### Exercise data

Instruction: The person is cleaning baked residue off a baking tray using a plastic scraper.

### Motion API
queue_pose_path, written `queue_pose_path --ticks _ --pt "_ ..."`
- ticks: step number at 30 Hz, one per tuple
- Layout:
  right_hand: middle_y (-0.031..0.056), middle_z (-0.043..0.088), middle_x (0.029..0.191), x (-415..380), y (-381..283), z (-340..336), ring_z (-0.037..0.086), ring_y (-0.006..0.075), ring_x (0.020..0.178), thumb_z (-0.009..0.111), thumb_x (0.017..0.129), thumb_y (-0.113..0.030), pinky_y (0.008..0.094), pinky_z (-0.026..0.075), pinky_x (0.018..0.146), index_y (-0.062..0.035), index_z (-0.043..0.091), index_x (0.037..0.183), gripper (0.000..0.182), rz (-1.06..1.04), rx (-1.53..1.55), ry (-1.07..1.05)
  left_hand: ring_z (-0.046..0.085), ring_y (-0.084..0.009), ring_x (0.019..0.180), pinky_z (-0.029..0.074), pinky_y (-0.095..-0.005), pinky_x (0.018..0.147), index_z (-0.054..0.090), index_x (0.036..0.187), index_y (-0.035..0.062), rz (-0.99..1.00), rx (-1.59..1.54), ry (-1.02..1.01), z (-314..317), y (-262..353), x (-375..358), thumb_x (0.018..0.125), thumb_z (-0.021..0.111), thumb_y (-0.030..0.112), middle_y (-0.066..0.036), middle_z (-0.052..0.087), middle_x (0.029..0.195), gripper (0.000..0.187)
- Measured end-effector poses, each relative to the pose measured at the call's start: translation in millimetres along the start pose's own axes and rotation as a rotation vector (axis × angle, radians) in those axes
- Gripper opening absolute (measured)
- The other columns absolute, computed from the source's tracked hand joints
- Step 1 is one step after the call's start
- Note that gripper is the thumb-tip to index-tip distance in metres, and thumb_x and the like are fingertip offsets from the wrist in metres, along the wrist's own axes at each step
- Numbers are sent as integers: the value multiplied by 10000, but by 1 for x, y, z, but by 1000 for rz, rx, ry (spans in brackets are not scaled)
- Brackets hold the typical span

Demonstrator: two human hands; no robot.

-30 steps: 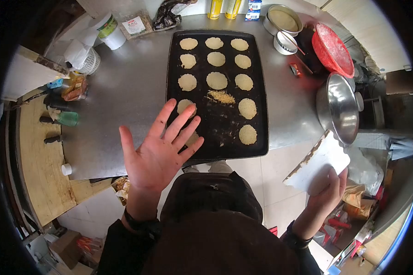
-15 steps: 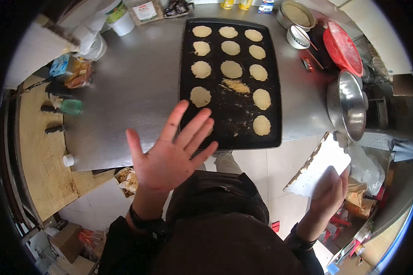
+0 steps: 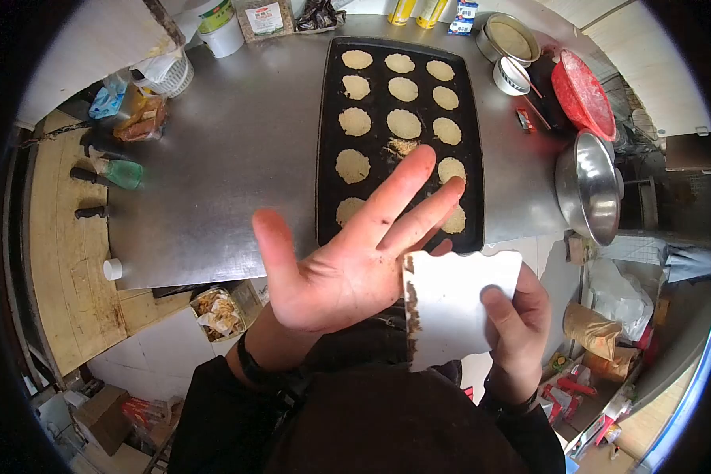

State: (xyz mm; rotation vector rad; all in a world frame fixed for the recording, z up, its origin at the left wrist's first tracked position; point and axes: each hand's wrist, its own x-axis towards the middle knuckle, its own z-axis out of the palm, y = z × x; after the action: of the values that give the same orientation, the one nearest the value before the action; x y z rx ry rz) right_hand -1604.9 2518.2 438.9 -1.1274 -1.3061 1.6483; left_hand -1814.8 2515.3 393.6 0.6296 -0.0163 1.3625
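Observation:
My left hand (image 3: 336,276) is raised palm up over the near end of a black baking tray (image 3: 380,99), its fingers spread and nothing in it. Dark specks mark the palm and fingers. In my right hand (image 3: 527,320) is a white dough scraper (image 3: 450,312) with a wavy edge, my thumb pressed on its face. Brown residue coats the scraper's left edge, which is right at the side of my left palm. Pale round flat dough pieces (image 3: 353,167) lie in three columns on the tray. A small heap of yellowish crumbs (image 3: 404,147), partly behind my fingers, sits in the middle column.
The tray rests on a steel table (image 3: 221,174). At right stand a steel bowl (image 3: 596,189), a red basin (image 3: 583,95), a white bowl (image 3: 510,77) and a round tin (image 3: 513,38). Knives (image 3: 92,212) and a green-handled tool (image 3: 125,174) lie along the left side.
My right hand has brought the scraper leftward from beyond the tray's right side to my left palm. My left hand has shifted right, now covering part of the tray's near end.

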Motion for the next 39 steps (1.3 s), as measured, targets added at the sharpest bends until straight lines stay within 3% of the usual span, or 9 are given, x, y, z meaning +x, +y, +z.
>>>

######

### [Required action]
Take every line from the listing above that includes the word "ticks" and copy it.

### [Answer to this problem]
queue_pose_path, written `queue_pose_path --ticks _ --pt "_ ..."`
- ticks: step number at 30 Hz, one per tuple

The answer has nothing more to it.